*WHAT IS REQUIRED*. Repeat exactly the lines from the start of the records below through the line that contains "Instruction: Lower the", including both.

Records from a dataset
-----

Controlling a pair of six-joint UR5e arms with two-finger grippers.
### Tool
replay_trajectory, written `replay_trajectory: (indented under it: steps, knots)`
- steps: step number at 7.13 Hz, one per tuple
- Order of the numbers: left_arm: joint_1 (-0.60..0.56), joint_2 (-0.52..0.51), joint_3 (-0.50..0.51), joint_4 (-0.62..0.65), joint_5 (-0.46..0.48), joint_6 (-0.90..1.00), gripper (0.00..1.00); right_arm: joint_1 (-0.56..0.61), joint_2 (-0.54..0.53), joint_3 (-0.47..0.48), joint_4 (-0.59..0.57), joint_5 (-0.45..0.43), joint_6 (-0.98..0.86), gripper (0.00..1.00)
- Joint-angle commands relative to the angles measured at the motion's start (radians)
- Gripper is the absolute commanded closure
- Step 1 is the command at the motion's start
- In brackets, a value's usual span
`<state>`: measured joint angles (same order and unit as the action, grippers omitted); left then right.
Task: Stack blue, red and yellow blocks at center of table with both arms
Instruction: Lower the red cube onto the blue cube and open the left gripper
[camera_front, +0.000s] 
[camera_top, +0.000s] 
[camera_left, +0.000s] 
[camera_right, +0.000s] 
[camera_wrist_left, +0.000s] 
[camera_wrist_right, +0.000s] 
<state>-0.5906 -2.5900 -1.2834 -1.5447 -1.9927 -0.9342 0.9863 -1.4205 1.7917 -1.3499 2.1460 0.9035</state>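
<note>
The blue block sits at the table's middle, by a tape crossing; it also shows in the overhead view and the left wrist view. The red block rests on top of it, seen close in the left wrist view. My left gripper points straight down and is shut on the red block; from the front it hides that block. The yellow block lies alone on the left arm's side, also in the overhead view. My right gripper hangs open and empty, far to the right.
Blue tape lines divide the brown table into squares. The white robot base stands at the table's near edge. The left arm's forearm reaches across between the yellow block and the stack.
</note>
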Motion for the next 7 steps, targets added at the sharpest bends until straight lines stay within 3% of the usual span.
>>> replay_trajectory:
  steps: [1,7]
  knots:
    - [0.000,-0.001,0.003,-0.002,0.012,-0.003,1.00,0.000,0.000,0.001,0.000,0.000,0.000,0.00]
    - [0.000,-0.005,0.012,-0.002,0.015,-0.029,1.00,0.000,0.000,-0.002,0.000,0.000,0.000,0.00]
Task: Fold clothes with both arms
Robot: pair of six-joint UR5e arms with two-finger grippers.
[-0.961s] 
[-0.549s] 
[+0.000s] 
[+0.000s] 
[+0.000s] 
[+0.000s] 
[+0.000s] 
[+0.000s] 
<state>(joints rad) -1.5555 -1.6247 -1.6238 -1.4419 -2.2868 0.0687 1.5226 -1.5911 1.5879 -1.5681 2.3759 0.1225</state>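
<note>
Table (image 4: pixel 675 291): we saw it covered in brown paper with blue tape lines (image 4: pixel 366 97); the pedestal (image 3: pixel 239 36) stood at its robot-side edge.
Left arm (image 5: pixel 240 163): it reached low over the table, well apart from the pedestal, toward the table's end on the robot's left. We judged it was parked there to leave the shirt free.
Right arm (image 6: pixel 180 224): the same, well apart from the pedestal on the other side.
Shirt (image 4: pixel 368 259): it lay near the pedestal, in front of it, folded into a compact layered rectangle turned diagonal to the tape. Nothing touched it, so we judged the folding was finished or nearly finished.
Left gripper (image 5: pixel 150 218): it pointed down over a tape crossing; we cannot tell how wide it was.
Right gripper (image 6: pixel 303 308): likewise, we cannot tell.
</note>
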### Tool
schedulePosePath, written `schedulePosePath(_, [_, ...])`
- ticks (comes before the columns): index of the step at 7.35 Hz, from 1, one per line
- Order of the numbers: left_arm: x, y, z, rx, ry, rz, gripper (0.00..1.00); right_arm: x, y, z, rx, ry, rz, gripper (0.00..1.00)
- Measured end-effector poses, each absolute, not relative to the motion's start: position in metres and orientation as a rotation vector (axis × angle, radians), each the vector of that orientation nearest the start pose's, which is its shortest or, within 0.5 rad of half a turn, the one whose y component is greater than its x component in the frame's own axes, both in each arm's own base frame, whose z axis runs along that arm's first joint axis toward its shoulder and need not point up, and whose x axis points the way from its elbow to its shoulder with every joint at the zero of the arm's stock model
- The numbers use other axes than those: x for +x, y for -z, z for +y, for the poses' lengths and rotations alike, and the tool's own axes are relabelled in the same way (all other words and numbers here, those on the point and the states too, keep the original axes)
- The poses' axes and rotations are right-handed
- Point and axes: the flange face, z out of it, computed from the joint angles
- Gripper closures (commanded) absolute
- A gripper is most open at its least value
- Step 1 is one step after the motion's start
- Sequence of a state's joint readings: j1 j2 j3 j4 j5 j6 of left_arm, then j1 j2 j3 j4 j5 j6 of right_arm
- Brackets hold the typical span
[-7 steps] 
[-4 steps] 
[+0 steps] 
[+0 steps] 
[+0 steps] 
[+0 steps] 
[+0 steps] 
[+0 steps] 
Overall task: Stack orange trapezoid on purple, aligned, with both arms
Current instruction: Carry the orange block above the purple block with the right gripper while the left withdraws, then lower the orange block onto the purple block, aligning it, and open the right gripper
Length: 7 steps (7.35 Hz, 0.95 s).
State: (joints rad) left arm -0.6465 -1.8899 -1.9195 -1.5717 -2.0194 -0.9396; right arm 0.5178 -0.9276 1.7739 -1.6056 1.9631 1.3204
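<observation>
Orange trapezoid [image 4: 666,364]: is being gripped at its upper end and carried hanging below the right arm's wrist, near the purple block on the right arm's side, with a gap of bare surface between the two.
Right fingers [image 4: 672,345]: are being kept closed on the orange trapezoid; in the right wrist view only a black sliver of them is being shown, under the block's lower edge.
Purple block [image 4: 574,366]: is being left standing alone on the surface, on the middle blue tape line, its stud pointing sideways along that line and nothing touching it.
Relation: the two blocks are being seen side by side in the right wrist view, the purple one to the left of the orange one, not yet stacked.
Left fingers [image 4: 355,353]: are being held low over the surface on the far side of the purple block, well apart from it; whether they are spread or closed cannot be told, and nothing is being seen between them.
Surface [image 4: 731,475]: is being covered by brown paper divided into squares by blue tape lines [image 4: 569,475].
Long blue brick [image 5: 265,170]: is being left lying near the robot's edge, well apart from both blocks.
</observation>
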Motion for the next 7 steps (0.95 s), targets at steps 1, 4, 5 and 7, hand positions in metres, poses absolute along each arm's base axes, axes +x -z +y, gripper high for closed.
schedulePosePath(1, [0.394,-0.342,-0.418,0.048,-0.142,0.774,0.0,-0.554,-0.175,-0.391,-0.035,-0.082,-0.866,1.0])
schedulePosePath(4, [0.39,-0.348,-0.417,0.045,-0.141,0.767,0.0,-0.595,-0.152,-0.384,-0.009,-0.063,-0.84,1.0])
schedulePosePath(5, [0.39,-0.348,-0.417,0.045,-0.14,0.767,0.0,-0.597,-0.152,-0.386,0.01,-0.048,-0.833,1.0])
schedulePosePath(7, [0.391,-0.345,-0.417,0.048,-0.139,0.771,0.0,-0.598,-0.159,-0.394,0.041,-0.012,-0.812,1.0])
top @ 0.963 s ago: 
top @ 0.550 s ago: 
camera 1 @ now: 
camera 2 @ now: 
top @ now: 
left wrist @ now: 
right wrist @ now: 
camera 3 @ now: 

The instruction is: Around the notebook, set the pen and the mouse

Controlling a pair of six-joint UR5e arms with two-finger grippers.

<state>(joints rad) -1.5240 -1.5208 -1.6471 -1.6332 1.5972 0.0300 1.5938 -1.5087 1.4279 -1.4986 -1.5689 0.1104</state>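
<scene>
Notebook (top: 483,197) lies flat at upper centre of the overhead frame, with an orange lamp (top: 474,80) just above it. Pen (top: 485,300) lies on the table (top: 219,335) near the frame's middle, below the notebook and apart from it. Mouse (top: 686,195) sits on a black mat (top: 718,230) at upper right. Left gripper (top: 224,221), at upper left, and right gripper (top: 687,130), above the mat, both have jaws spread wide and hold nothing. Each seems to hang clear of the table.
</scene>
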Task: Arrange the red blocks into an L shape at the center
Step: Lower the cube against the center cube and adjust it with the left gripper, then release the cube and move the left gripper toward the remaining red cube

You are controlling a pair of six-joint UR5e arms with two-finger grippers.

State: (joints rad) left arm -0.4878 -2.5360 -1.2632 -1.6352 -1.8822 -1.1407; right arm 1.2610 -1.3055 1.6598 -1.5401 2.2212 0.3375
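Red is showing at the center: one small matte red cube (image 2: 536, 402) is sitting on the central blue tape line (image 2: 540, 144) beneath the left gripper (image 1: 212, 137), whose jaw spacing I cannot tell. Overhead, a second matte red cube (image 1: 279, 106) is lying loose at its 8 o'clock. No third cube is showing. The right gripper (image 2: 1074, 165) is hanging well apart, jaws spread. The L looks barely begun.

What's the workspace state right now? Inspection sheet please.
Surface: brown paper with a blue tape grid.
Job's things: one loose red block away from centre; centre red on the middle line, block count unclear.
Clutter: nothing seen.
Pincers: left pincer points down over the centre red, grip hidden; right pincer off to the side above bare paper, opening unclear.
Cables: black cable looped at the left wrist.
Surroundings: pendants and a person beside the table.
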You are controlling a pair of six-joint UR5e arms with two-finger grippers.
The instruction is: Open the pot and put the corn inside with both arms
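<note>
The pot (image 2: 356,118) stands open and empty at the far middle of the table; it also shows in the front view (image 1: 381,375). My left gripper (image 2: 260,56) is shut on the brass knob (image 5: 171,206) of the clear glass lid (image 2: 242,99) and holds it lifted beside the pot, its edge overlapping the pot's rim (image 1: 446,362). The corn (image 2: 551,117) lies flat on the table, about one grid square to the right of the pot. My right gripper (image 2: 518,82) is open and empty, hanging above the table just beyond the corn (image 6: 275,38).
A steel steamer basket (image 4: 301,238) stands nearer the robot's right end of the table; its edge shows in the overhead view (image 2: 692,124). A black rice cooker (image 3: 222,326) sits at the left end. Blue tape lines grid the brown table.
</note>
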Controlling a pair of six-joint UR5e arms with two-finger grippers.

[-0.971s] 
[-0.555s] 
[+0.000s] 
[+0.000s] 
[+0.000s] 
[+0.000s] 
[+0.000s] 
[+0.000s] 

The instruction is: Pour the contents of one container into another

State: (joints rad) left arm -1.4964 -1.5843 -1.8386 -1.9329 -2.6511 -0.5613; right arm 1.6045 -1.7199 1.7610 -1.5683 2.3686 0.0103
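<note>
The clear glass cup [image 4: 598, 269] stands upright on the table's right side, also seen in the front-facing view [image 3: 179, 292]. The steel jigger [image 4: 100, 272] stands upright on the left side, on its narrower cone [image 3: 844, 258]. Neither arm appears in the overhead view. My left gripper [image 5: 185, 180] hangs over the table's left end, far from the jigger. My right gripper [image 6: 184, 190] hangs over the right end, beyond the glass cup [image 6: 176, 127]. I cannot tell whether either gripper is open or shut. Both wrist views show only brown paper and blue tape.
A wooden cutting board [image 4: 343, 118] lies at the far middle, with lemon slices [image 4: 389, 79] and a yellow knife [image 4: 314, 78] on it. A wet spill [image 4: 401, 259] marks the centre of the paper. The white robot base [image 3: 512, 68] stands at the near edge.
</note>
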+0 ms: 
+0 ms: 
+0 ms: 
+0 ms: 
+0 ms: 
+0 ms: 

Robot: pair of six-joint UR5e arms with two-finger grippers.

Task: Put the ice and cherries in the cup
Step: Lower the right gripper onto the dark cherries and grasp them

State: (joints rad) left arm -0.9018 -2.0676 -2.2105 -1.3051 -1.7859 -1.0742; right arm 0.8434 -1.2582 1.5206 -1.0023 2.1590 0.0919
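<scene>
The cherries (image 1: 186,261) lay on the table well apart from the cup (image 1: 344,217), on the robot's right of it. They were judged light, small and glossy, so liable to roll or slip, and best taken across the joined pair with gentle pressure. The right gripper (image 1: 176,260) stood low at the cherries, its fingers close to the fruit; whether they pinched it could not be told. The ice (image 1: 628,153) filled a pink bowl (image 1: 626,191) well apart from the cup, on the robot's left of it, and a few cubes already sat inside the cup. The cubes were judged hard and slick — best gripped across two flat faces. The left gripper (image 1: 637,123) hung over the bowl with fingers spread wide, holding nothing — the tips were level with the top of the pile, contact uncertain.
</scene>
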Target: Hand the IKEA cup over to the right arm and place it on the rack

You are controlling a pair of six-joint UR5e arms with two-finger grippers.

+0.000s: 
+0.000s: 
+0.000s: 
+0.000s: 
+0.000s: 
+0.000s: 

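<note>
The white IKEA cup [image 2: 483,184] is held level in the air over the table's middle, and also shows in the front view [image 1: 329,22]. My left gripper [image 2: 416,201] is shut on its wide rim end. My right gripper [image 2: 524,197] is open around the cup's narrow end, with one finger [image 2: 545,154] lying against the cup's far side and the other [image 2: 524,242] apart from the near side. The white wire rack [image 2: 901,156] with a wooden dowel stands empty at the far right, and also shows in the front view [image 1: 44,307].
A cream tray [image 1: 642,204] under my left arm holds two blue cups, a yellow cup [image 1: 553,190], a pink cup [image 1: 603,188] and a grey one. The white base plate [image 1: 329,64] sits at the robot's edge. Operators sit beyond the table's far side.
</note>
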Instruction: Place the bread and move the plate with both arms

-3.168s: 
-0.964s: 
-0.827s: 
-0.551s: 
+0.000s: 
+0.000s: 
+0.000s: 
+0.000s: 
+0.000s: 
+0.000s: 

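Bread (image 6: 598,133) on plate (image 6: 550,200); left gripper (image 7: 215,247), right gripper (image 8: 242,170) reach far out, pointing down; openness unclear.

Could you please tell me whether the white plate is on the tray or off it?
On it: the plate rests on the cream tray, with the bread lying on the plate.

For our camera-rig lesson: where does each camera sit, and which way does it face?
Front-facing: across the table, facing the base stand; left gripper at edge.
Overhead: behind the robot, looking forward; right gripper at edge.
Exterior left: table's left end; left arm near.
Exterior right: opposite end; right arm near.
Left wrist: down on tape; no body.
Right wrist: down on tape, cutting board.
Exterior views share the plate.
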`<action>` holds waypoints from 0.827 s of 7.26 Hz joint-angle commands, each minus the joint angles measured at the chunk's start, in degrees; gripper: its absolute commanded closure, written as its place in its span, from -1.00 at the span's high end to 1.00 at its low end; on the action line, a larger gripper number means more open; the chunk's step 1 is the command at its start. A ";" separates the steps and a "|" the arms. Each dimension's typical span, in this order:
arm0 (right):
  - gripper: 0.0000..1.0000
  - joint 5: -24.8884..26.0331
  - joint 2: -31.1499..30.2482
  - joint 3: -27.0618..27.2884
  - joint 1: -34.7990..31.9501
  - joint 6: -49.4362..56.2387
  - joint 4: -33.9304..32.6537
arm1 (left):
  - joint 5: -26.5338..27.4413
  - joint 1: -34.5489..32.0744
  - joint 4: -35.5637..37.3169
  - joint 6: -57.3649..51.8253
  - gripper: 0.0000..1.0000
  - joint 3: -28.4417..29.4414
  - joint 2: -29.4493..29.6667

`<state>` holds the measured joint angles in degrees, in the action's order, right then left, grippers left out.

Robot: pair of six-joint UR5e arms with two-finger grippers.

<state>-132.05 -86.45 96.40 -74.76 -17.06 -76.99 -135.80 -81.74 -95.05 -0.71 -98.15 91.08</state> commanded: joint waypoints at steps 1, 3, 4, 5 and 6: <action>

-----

*SOLUTION TO THIS PROBLEM*.
Controlling a pair of six-joint UR5e arms with two-finger grippers.
### Tool
replay_trajectory, written `replay_trajectory: (indented under it: steps, knots)`
- steps: step number at 7.13 Hz, one per tuple
- Order of the numbers: left_arm: joint_1 (-0.60..0.56), joint_2 (-0.52..0.51), joint_3 (-0.50..0.51), joint_4 (-0.62..0.65), joint_5 (-0.46..0.48), joint_6 (-0.90..1.00), gripper (0.00..1.00); right_arm: joint_1 (-0.56..0.61), joint_2 (-0.54..0.53), joint_3 (-0.47..0.48), joint_4 (-0.59..0.57), joint_5 (-0.45..0.43), joint_6 (-0.98..0.86), gripper (0.00..1.00)
- Joint-angle commands relative to the angles measured at the motion's start (radians)
- Gripper is the absolute commanded closure
- Step 1 is the command at the motion's start
- In brackets, a value's usual span
`<state>`: measured joint angles (same order and unit as the action, grippers omitted); left then right.
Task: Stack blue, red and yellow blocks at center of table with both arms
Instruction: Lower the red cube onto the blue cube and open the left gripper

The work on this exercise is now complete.